In the world of analytics, the syntax and vocabulary used by data science professionals are slightly different from concepts adopted in the Business Intelligence world. One fundamental understanding that anyone stepping into areas such as data mining, predictive analysis, etc. has to be aware of is the nomenclature used to reference data.

When we work with structured data i.e., Relational Database, are aware of the structure adopted i.e., Rows and Columns, also referred to as Records and Fields. In statistics parlance, a data set used for the analysis also adhere to a tabular format. In this context, a row corresponds to observation, and a column is referred to as a variable.  A variable is again classified into two categories i.e., Qualitative & Quantitative variables.

Qualitative:

A variable that is typically represented numerically and is measurable in nature related to an attribute. These correspond to Fact data in a data mart.

Quantitative:

Variables that are descriptive in nature and at times can be represented as numbers (e.g., 1 = Good, 2 = Average, 3 = Bad, etc.). Dimensional data falls into this category in a data mart.

Quantitative-vs-Qualitative-measures

In an Enterprise Data Warehouse environment, we can directly pull the data for analytics directly.

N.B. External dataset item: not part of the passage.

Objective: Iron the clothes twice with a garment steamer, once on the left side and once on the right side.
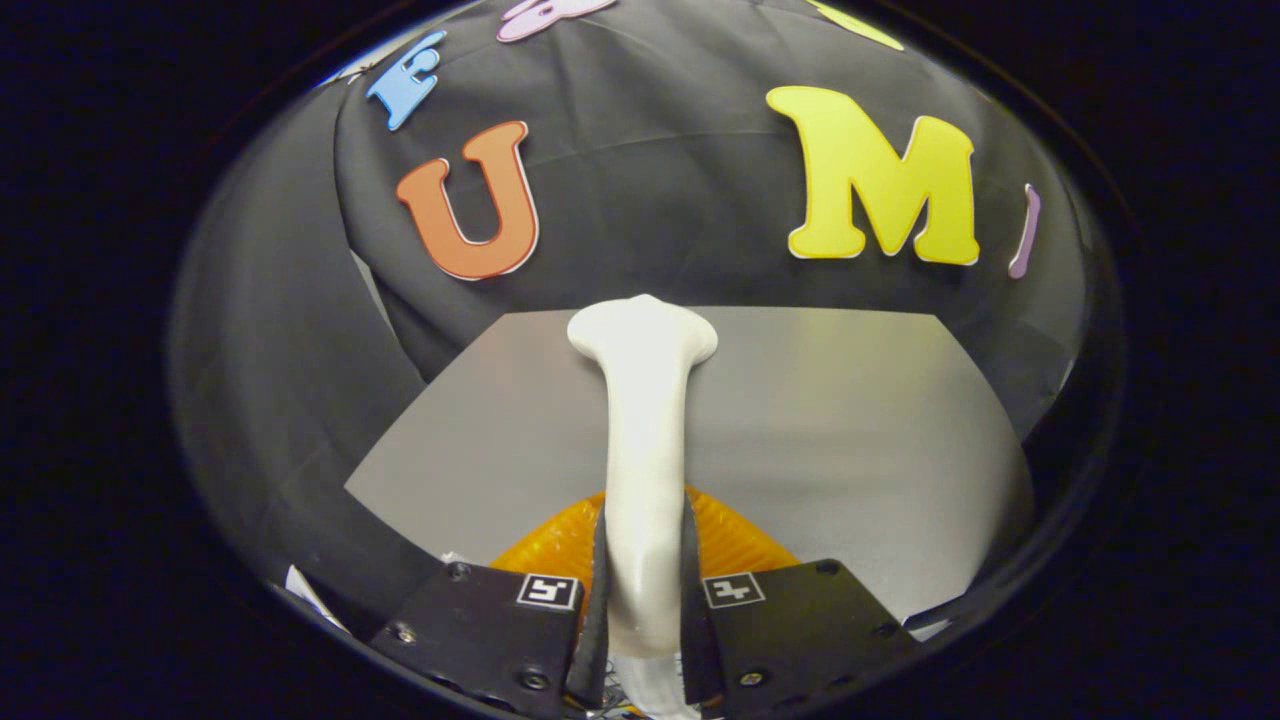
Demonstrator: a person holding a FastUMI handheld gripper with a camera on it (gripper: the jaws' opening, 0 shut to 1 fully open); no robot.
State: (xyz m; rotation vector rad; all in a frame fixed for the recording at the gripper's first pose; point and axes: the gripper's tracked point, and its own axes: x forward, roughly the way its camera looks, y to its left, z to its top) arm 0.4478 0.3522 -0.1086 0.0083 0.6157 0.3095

A single query on different measures and attributes will give the desired data set. Types of Fact Data play an important role in deciding whether fact data can be used directly as Quantitative data. Facts that are semi-additive and non-additive in nature cannot be used for analytics because they show values at a specific point in time.

Although Enterprise Data Warehouses are a good source of data for analytics, one has to exercise slight caution when selecting measures for analysis. It all goes with the saying GIGO (Garbage In Garbage Out) and the output of an analytics exercise should not result in GIGO.